╭─ Given entries

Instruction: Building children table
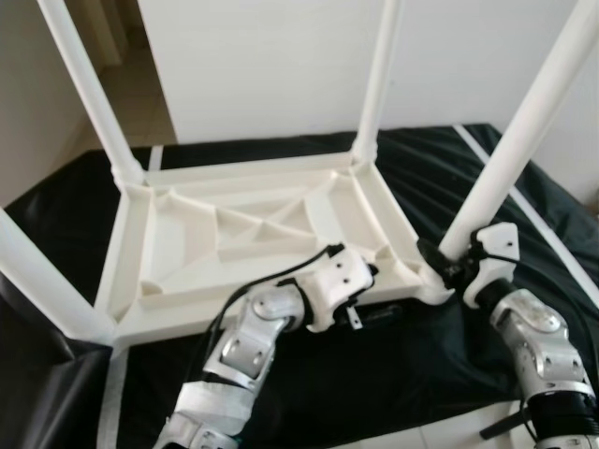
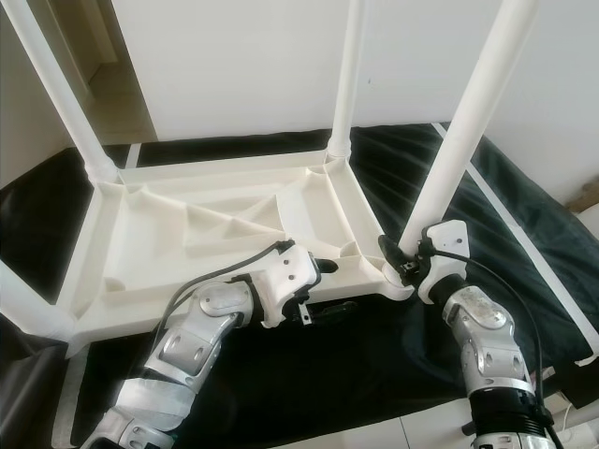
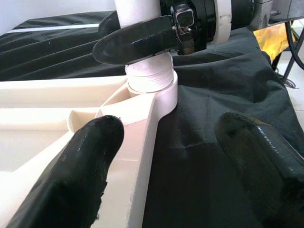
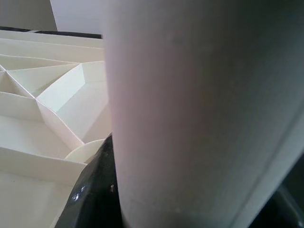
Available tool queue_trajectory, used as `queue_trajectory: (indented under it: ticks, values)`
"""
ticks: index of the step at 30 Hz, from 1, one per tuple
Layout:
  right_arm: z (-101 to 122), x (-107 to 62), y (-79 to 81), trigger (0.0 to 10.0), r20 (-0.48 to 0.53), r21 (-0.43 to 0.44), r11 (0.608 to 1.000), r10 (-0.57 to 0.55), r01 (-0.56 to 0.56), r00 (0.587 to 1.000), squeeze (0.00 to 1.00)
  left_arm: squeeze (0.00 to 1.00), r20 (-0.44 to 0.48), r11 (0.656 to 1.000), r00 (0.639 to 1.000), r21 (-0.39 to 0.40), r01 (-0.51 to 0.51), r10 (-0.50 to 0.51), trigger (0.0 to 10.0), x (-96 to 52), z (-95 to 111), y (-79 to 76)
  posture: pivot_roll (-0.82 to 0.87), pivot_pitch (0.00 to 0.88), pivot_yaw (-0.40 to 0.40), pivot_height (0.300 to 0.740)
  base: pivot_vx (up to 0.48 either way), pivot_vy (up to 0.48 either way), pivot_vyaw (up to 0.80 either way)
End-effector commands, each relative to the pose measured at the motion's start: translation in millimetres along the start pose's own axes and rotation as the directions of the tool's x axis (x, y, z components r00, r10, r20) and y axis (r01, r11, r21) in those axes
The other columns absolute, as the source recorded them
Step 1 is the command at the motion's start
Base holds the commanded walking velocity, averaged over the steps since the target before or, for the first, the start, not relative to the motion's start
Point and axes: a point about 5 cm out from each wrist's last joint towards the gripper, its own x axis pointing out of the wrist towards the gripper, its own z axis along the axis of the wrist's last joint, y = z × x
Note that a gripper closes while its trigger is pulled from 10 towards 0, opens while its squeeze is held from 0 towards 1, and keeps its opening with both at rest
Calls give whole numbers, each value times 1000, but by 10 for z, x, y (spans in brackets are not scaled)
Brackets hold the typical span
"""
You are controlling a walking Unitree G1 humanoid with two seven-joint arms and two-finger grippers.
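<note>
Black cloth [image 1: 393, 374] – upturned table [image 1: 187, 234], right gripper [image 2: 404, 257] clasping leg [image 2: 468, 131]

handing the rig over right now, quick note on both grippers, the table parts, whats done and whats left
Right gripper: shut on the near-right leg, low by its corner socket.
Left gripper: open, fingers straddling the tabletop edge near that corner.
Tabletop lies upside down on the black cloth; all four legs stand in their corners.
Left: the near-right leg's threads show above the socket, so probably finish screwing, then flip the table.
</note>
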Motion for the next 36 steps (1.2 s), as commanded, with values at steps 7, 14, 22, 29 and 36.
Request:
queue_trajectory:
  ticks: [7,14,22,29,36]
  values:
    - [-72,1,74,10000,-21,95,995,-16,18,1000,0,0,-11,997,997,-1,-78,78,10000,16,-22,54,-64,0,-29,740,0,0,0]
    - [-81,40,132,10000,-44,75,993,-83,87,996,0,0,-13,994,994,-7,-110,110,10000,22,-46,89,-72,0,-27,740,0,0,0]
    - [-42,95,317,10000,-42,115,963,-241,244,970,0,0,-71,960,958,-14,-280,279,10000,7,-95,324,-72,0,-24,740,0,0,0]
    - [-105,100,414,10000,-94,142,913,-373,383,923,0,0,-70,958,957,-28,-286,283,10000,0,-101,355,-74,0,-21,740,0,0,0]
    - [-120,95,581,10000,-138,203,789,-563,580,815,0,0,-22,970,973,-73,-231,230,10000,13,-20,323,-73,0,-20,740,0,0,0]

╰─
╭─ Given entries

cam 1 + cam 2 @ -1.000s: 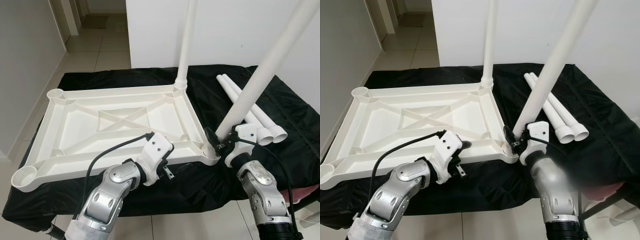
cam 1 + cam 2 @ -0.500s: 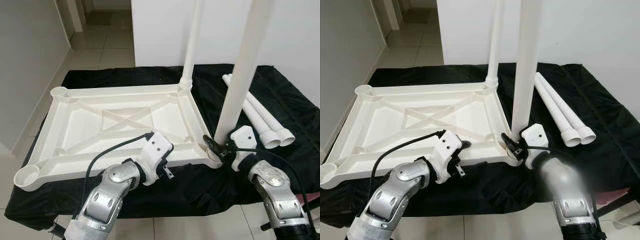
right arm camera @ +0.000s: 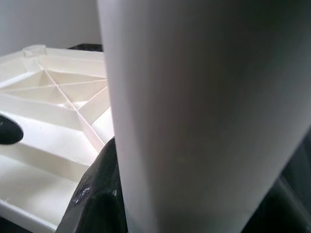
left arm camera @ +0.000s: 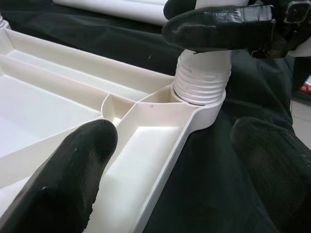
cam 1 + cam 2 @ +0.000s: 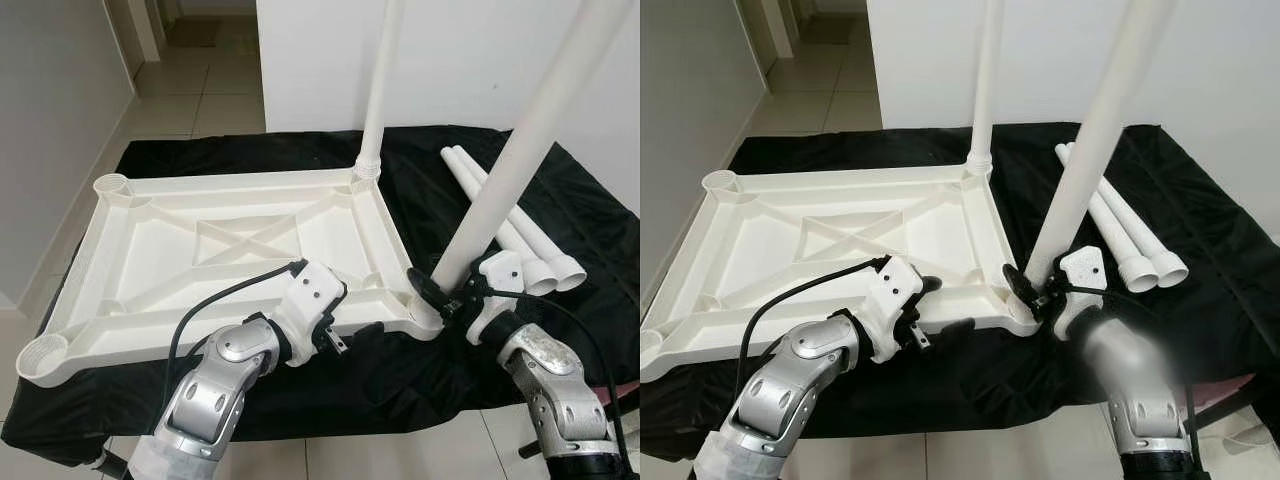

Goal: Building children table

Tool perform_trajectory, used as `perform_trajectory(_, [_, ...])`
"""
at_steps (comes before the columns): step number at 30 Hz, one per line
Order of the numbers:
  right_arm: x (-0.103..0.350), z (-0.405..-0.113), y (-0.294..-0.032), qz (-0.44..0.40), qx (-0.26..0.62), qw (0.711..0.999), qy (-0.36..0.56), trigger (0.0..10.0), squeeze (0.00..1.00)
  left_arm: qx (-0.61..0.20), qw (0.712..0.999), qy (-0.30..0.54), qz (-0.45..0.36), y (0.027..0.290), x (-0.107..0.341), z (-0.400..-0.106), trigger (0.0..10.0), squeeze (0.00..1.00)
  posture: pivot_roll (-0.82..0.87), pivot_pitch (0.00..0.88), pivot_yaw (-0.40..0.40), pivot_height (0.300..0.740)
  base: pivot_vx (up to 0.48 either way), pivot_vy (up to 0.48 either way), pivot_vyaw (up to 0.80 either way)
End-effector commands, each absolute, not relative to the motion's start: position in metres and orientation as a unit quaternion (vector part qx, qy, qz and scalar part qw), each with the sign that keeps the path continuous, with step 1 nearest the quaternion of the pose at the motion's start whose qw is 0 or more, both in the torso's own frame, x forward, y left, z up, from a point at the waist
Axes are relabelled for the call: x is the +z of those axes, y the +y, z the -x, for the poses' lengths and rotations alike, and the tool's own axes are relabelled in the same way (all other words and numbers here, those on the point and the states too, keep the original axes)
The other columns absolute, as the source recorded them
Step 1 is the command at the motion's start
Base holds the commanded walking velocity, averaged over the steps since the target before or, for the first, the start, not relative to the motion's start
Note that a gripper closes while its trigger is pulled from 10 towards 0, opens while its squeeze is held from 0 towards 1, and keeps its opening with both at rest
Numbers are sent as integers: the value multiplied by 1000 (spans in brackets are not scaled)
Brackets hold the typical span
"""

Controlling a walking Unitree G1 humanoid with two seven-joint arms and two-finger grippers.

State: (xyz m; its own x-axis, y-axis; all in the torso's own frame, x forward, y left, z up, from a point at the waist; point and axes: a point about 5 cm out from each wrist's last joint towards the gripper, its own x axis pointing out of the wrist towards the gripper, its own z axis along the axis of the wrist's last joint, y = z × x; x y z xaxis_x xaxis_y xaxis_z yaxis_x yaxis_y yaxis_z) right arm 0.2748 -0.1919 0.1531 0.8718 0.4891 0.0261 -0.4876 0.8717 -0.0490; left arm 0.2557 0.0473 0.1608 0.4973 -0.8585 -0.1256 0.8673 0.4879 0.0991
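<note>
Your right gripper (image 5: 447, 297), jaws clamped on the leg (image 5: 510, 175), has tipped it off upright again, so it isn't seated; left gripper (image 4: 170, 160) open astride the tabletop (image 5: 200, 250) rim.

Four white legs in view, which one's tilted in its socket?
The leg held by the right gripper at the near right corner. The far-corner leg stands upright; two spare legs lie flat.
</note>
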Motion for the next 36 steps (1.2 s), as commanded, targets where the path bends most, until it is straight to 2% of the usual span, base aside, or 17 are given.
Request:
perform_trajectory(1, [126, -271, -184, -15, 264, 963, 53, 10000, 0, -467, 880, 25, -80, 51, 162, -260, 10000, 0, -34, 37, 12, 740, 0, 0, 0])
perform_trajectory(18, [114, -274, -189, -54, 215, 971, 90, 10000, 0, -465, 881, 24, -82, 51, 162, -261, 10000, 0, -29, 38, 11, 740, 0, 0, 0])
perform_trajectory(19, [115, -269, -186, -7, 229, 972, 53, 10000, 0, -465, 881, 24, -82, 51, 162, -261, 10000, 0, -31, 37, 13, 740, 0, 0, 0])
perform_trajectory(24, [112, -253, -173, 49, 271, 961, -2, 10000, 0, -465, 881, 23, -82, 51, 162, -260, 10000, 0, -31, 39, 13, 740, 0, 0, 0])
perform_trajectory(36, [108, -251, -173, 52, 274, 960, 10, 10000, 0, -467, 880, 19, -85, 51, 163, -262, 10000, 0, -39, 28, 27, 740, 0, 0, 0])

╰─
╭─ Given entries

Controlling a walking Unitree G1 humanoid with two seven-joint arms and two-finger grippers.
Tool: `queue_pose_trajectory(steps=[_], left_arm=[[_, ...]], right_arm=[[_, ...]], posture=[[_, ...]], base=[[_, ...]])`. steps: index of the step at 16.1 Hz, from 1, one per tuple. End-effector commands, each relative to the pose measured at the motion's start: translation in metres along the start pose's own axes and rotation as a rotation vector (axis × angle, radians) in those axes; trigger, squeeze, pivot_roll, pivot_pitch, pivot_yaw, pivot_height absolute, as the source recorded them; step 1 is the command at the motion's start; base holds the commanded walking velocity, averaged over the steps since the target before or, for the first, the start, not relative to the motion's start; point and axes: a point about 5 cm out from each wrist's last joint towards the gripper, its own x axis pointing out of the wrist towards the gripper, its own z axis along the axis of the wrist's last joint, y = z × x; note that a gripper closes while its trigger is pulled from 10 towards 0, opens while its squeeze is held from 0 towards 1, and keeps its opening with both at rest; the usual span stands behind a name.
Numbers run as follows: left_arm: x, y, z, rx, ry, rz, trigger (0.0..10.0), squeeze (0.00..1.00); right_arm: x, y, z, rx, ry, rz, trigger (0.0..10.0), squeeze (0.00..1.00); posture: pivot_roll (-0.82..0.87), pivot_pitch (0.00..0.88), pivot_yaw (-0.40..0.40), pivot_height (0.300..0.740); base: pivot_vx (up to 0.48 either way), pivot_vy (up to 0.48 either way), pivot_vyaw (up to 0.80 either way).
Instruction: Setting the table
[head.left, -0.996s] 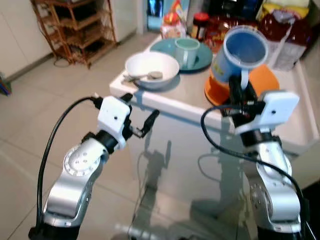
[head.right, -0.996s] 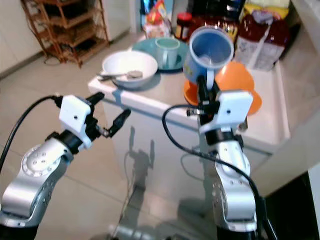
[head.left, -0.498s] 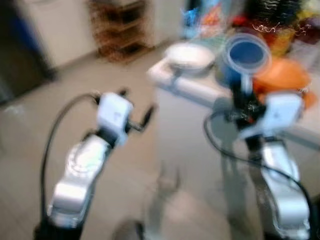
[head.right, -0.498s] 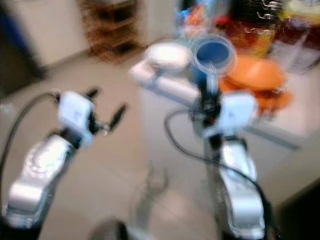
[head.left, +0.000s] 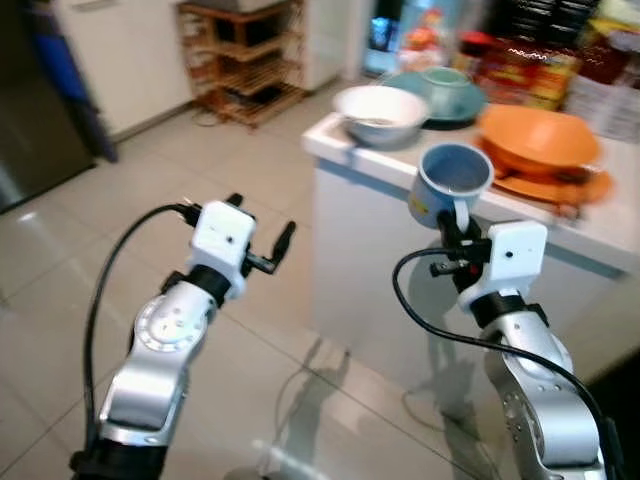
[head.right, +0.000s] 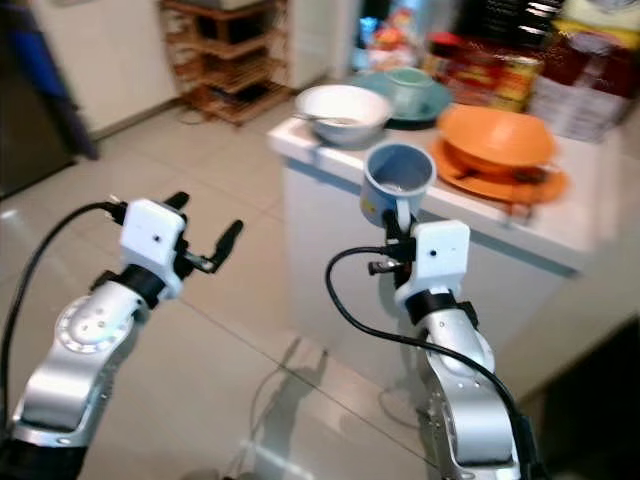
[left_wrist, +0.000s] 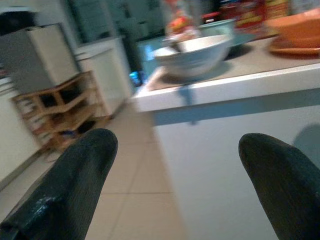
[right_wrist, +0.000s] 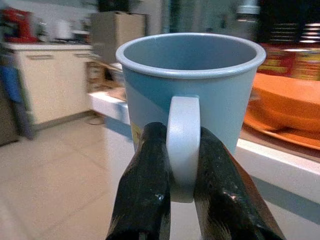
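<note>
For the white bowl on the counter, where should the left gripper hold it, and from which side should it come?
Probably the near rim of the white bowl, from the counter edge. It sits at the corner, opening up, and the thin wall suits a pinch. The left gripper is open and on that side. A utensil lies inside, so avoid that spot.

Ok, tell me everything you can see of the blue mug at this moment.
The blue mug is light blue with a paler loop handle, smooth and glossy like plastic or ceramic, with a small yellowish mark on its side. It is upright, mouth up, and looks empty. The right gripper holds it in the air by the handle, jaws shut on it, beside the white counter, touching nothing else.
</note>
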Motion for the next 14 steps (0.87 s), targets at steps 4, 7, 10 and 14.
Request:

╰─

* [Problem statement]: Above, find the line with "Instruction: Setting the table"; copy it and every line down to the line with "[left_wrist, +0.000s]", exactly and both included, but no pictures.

* [Finished task]:
Instruction: Setting the table
[head.left, -0.996s] 
[head.right, -0.996s] 
[head.left, -0.498s] 
[head.right, -0.498s] 
[head.left, +0.000s] 
[head.right, +0.000s] 
[left_wrist, +0.000s] 

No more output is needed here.